▶ Aim of the exercise:
Reproduce the listing below in full and exactly; no pictures belong in the copy.

▶ Exercise data:
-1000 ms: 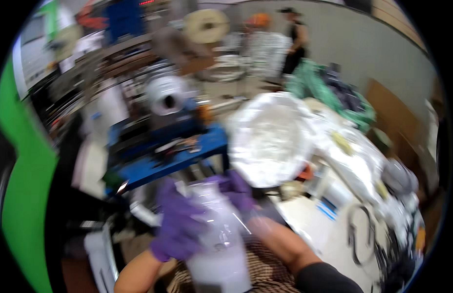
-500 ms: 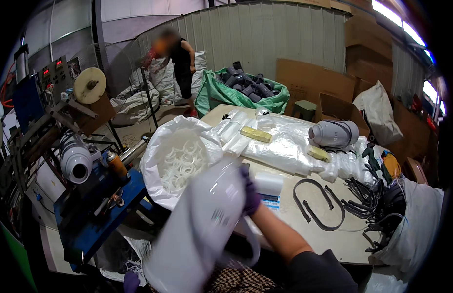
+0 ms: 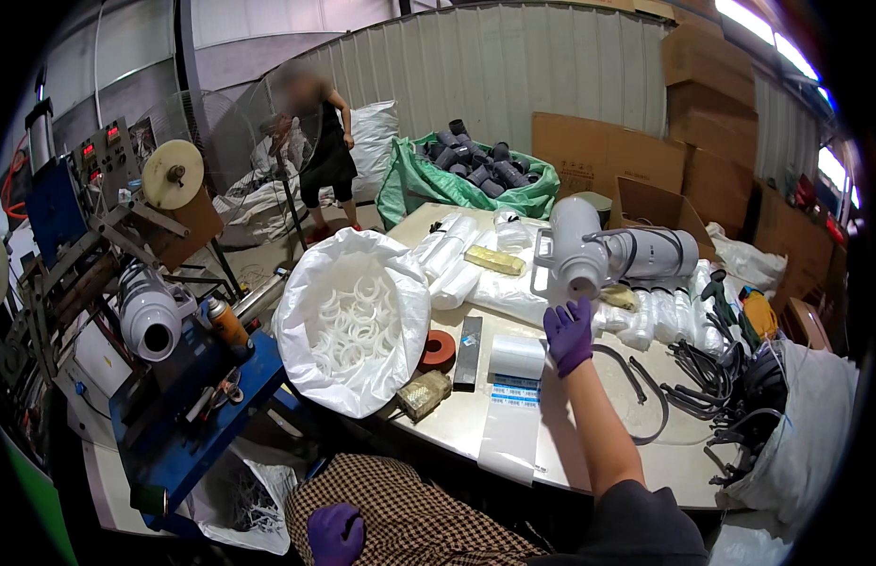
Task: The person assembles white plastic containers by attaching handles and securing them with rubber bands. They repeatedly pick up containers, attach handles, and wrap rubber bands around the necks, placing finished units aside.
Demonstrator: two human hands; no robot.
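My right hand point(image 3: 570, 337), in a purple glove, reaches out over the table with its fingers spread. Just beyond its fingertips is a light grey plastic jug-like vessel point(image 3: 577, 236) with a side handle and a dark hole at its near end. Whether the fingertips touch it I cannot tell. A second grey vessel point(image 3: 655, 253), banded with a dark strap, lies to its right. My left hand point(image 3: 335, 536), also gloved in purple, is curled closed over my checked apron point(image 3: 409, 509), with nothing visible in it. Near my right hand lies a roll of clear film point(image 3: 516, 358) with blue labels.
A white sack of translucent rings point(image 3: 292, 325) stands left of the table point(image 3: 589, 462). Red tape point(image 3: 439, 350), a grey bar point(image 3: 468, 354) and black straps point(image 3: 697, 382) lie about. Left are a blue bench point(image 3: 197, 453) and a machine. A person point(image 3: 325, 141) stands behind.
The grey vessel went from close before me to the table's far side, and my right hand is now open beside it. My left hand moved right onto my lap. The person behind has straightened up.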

▶ Solution to the exercise:
-1000 ms: 
-500 ms: 
+0 ms: 
Task: The person assembles white plastic containers by attaching handles and securing them with rubber bands. They repeatedly pick up containers, attach handles, and wrap rubber bands around the necks, placing finished units aside.
Demonstrator: two human hands; no robot.
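My right hand point(image 3: 570, 337), in a purple glove, reaches out over the table with its fingers spread. Just beyond its fingertips is a light grey plastic jug-like vessel point(image 3: 577, 236) with a side handle and a dark hole at its near end. Whether the fingertips touch it I cannot tell. A second grey vessel point(image 3: 655, 253), banded with a dark strap, lies to its right. My left hand point(image 3: 335, 536), also gloved in purple, is curled closed over my checked apron point(image 3: 409, 509), with nothing visible in it. Near my right hand lies a roll of clear film point(image 3: 516, 358) with blue labels.
A white sack of translucent rings point(image 3: 292, 325) stands left of the table point(image 3: 589, 462). Red tape point(image 3: 439, 350), a grey bar point(image 3: 468, 354) and black straps point(image 3: 697, 382) lie about. Left are a blue bench point(image 3: 197, 453) and a machine. A person point(image 3: 325, 141) stands behind.
The grey vessel went from close before me to the table's far side, and my right hand is now open beside it. My left hand moved right onto my lap. The person behind has straightened up.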

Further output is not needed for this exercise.